--- Directions ---
Each line below should be reproduced without any alteration.

*** Data block Section Begins ***

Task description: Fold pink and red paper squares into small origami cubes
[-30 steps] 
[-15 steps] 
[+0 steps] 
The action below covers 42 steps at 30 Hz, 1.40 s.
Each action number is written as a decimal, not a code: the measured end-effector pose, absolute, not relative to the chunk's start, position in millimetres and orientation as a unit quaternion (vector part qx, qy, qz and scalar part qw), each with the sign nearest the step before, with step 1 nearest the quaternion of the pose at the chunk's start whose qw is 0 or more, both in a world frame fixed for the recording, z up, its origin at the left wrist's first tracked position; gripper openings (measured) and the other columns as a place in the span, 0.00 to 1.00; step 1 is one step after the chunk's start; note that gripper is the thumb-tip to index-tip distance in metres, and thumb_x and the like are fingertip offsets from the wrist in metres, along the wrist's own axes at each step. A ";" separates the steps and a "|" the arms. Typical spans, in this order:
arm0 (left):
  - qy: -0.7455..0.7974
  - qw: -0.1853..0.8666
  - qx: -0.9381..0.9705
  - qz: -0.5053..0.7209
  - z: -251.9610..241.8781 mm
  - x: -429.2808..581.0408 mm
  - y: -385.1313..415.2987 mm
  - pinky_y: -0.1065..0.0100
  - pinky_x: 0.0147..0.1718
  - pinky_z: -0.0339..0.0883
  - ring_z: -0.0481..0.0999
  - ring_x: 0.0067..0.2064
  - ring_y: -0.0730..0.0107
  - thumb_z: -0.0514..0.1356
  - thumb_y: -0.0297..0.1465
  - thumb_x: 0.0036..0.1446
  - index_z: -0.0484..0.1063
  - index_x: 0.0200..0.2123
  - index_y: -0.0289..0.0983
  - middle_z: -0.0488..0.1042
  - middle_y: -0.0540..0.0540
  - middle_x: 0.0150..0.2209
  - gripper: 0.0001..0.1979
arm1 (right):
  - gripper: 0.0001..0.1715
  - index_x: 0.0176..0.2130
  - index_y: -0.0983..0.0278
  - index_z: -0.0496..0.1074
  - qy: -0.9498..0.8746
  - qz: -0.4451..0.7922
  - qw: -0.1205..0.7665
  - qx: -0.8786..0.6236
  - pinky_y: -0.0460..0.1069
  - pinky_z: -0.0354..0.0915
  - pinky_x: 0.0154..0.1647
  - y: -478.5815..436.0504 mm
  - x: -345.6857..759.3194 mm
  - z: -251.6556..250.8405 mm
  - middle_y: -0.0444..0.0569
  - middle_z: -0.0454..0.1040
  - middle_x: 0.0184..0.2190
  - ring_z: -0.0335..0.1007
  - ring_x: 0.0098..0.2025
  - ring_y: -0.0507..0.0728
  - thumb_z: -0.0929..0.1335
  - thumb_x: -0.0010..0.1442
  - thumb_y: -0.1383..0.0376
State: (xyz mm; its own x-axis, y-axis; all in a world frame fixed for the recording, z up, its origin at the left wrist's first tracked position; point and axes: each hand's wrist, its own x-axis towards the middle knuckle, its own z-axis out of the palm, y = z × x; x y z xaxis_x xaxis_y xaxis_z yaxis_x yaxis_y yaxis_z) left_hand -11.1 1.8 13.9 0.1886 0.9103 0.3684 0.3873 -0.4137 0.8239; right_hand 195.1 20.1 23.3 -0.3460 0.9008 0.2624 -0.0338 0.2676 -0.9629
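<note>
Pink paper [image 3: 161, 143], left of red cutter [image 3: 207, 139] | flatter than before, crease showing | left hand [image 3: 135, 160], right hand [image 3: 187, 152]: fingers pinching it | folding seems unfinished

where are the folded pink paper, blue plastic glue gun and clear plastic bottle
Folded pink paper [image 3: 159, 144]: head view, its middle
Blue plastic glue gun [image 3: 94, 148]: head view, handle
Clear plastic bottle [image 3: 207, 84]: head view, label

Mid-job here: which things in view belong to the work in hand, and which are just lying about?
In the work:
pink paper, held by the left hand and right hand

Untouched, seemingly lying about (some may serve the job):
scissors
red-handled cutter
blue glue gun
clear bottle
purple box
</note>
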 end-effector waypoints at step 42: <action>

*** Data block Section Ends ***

--- Exercise result ---
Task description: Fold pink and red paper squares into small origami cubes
[-30 steps] 
[-15 steps] 
[+0 steps] 
The action below covers 42 steps at 30 Hz, 1.40 s.
Each action number is written as a decimal, not a code: the measured end-effector pose, absolute, not relative to the chunk's start, position in millimetres and orientation as a unit quaternion (vector part qx, qy, qz and scalar part qw), each with the sign nearest the step before, with step 1 nearest the quaternion of the pose at the chunk's start whose qw is 0 or more, both in a world frame fixed for the recording, z up, its origin at the left wrist's first tracked position; gripper openings (measured) and the other columns as a place in the span, 0.00 to 1.00; step 1 is one step after the chunk's start; note that gripper is the thumb-tip to index-tip distance in metres, and thumb_x and the like are fingertip offsets from the wrist in metres, along the wrist's own axes at each step. A ";" separates the steps and a "|" the arms. Typical spans, in this order:
arm0 (left):
  - qy: -0.7455..0.7974
  - qw: -0.1853..0.8666
  - qx: -0.9381..0.9705
  - qz: -0.5053..0.7209
  - z: -251.9610..241.8781 mm
  - x: -429.2808..581.0408 mm
  - y: -385.1313..415.2987 mm
  - pinky_y: -0.1065..0.0100
  - pinky_x: 0.0147..0.1718
  - pinky_z: -0.0339..0.0883
  - ring_z: -0.0481..0.0999
  - ring_x: 0.0067..0.2064
  - ring_y: -0.0730..0.0107
  - thumb_z: -0.0514..0.1356
  - thumb_y: -0.0297..0.1465
  - thumb_x: 0.0036..0.1446
  - index_z: -0.0484..0.1063
  - index_x: 0.0200..0.2123
  - index_y: -0.0289..0.0983
  - middle_z: -0.0488..0.1042
  - middle_y: -0.0540..0.0540
  - middle_x: 0.0150..0.2209
  - gripper: 0.0001..0.1979
arm1 (right):
  - gripper: 0.0001..0.1715
  - index_x: 0.0176..0.2130
  - index_y: -0.0983..0.0278
  - index_z: -0.0496..0.1074
  - qy: -0.9498..0.8746
  - qz: -0.4451..0.7922
  - qw: -0.1205..0.7665
  - qx: -0.8786..0.6236
  - pinky_y: -0.0460..0.1069
  - pinky_z: -0.0354..0.0915
  - pinky_x: 0.0154..0.1647
  - y: -478.5815..436.0504 mm
  - x: -345.6857..759.3194 mm
  - z: -251.6556..250.8405 mm
  - middle_y: -0.0444..0.0569
  - middle_z: -0.0454..0.1040
  - middle_x: 0.0184..0.2190
  - ring_z: -0.0335..0.1007
  - ring_x: 0.0098..0.2025
  - ring_y: -0.0507..0.0728
  - thumb_z: -0.0929..0.1335
  - thumb_x: -0.0010..0.1442
  - thumb_y: -0.1383..0.0376
State: (xyz mm; its own x-axis, y-axis; all in a world frame fixed for the recording, z up, its origin at the left wrist's first tracked position; point and axes: each hand's wrist, its own x-axis towards the middle knuckle, its own z-axis out of the palm, y = z × x; x y z xaxis_x xaxis_y xaxis_z yaxis_x yaxis_y yaxis_z) left_hand -11.1 1.8 13.9 0.1886 0.9103 0.3684 0.3873 -0.4137 0.8239; right_hand 195.1 20.1 23.3 -0.3460 0.9008 0.2624 -0.0338 0.2676 -0.9629
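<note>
Pink paper [image 3: 161, 143], left of red cutter [image 3: 207, 139] | flatter than before, crease showing | left hand [image 3: 135, 160], right hand [image 3: 187, 152]: fingers pinching it | folding seems unfinished

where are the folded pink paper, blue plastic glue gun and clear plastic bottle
Folded pink paper [image 3: 159, 144]: head view, its middle
Blue plastic glue gun [image 3: 94, 148]: head view, handle
Clear plastic bottle [image 3: 207, 84]: head view, label

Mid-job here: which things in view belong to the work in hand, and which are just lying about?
In the work:
pink paper, held by the left hand and right hand

Untouched, seemingly lying about (some may serve the job):
scissors
red-handled cutter
blue glue gun
clear bottle
purple box
</note>
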 end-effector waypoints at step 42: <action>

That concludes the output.